All of us—researchers, journalists, patients and their loved ones--are desperate for genuine progress in treatments for severe mental illness. But if the history of such treatments teaches us anything, it is that we must view claims of dramatic progress with skepticism, or we will fall prey to false hopes.

Case in point: a depression treatment, pioneered by neurologist Helen Mayberg of Emory University, that involves electrically stimulating the brain with electrodes inserted through holes drilled in the skull. In 2005, Mayberg and colleagues reported that stimulating a region called Brodmann area 25 can relieve severe, intractable depression in two out of three patients.

Since then, many journalists and scientists have lauded Mayberg's research. In 2005, National Public Radio called her treatment "revolutionary." In 2006, the journalist David Dobbs, in a glowing profile of Mayberg in The New York Times Magazine, said her "incredible" results were "already changing how neuroscientists and psychiatrists think about depression."

More recently, her linkage of depression to area 25 has been praised by heavyweights such as Nobel laureate and neuroscientist Eric Kandel of Columbia and Thomas Insel, director of the National Institute of Mental Health. Last October, James Gorman of The New York Times cited Mayberg's research in a report on how the Pentagon plans to "spend more than $70 million over five years to jump to the next level of brain implants."

Mayberg continues to report promising results, most recently at a lecture that I attended yesterday at New York University. The most powerful part of her presentation consisted of depressed patients describing how their mood lifted after implants stimulated their brains.

But Mayberg "buried the lead," as we journalists like to say. Midway through her talk, she mentioned that a multi-center, controlled trial of her method of deep-brain stimulation has halted.

Mayberg, who did not participate in the trial, did not know why exactly it had stopped. But she suspected that either subjects receiving stimulation of area 25 did worse than expected, or controls receiving "sham" surgery did better than expected, or both. Mayberg later told me by email that the so-called BROADEN (BROdmann Area 25 DEep brain Neuromodulation) trial was was overseen by St. Jude Medical Inc., for which she consults.

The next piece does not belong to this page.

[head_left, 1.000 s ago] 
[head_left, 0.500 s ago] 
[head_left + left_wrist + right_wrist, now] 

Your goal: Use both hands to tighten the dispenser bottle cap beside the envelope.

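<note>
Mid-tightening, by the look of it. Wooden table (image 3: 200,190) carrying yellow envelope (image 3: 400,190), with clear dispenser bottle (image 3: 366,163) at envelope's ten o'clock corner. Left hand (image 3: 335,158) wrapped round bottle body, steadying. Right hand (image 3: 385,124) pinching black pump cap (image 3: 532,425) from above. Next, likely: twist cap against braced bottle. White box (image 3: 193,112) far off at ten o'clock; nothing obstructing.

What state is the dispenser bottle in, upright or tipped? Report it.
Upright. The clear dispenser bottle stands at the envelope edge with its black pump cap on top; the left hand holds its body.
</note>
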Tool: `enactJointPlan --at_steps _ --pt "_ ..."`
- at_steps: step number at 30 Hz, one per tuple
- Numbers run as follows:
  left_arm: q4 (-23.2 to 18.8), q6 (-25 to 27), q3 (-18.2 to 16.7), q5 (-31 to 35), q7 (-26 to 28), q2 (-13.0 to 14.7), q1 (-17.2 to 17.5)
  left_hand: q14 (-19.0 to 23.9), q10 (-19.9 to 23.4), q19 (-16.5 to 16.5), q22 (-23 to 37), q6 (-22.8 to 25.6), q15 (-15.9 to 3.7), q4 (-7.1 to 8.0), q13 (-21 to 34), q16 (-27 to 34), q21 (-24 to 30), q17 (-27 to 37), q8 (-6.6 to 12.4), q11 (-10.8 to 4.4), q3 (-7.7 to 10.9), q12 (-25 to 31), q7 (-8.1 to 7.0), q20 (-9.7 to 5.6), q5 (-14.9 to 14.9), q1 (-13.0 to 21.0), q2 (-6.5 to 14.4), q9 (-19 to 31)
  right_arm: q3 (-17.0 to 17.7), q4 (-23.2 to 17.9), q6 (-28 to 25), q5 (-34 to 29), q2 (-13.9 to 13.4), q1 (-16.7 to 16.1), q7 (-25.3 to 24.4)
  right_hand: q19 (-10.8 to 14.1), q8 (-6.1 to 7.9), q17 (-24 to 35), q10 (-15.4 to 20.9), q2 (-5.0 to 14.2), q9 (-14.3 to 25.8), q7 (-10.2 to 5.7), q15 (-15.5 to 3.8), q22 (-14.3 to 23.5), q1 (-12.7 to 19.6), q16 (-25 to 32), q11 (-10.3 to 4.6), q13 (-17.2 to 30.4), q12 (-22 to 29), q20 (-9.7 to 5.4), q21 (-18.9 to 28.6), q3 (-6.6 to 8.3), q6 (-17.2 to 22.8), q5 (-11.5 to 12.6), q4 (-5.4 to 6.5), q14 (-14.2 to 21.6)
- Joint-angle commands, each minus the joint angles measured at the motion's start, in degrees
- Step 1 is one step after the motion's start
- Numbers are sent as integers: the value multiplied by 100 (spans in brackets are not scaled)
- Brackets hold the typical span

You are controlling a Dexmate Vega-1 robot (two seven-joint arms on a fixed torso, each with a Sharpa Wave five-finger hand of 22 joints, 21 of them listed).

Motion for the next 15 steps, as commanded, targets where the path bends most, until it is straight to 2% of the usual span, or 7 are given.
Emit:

According to Neurotech Business Reports, an industry newsletter, the FDA suspended the BROADEN trial last fall because it failed a "futility analysis," which considers whether an experimental treatment has a reasonable chance of improving upon current treatments. (See this post by the terrific blogger "Neurocritic" for more on the suspended trial.)

I've always had doubts about Mayberg's claims. Her implant experiments have involved small numbers of patients (six in her 2005 study and 17 in a 2012 trial). I'm also troubled by Mayberg's links to medical-device manufacturers, such as St. Jude. Mayberg's potential conflicts of interest have been explored by one of her rare critics, journalist Alison Bass.

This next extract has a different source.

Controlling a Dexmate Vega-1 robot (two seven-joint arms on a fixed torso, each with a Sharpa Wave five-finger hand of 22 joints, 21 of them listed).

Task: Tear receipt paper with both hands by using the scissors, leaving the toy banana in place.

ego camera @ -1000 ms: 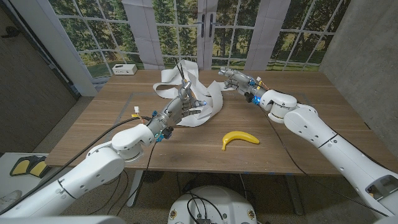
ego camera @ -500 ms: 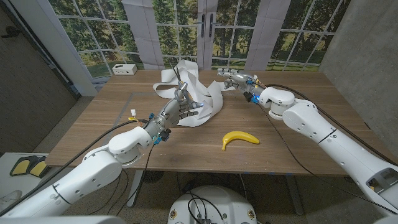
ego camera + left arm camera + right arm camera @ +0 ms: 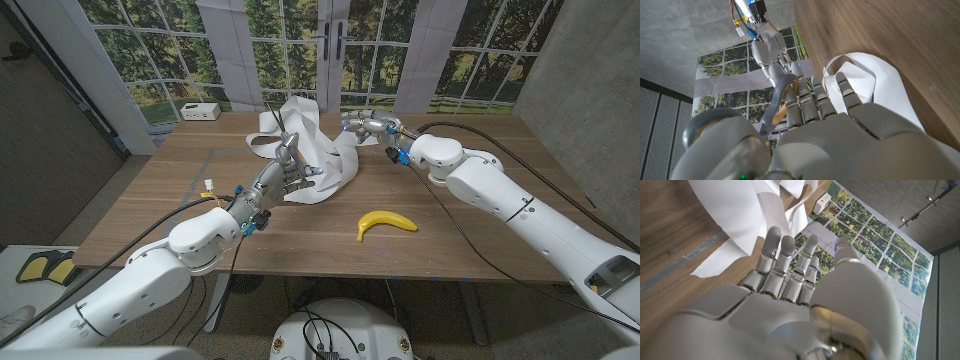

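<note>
Since a second ago, my right hand point(image 3: 362, 125) has shifted slightly toward the receipt paper point(image 3: 318, 158), fingers together on its edge. Left hand point(image 3: 288, 170) grips scissors point(image 3: 286, 138) at the paper; banana point(image 3: 385, 222) on desk point(image 3: 480, 210). Left wrist view: fingers point(image 3: 810, 95) curled around the scissors' handle. Right wrist view: fingers point(image 3: 785, 265) extended beside paper.

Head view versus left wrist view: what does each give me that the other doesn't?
Head view adds the banana lying on the table apart from the paper, plus a white box at the far edge. The left wrist view adds a close look at the grey scissors handle held in the left hand. Both show the paper, the table and the right hand beyond the paper.
</note>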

Moreover, I've delved into the history of deep-brain stimulation, so I know that it has inspired unfulfilled hopes in the past. (See my 2005 Scientific American article on brain-implant pioneer Jose Delgado.) Although the technology has become more refined, deep brain stimulation is still "associated with surgical risks (e.g., hemorrhage) and psychiatric complications (suicidal attenuation, hypomania) as well as high costs," according to a recent review in Nature.

In a post last September, I expressed doubts about Mayberg's work and criticized the reporting on her by David Dobbs. In a comment on my post, Dobbs vigorously defended Mayberg and himself, accusing me of desiring not "to inform, answer, or illuminate, but to deceive, darken, and distract." (See his entire comment following my blog post.)

My guess is that Dobbs, in spite of the suspended BROADEN trial, will double down on his support of Mayberg's approach to depression. At NYU, Mayberg admitted that she has to wonder why her implant studies show better results than the BROADEN trial apparently did. "Do my patients want to please me?" she asked.

She nonetheless remained upbeat. She told me by email: "The field will hopefully continue to move forward independently as it is doing, and hopefully companies will see the value of pursuing this approach given the research results."

The question is, at what point does hope do more harm than good?

For more information: Last September, Financial Times gave an upbeat overview of clinical research on DBS, including the recently suspended BROADEN trial, which according to the newspaper had 200 patients. Psychiatrist Carl Erik Fisher discussed the risks and benefits of deep brain stimulation for mental illness in December in Scientific American Mind. Mayberg's research was praised by physician Sanjay Gupta on CNN in 2012 and by journalist Andrew Solomon on National Public Radio this month. So far, no prominent journalist has mentioned the suspension of the BROADEN trial.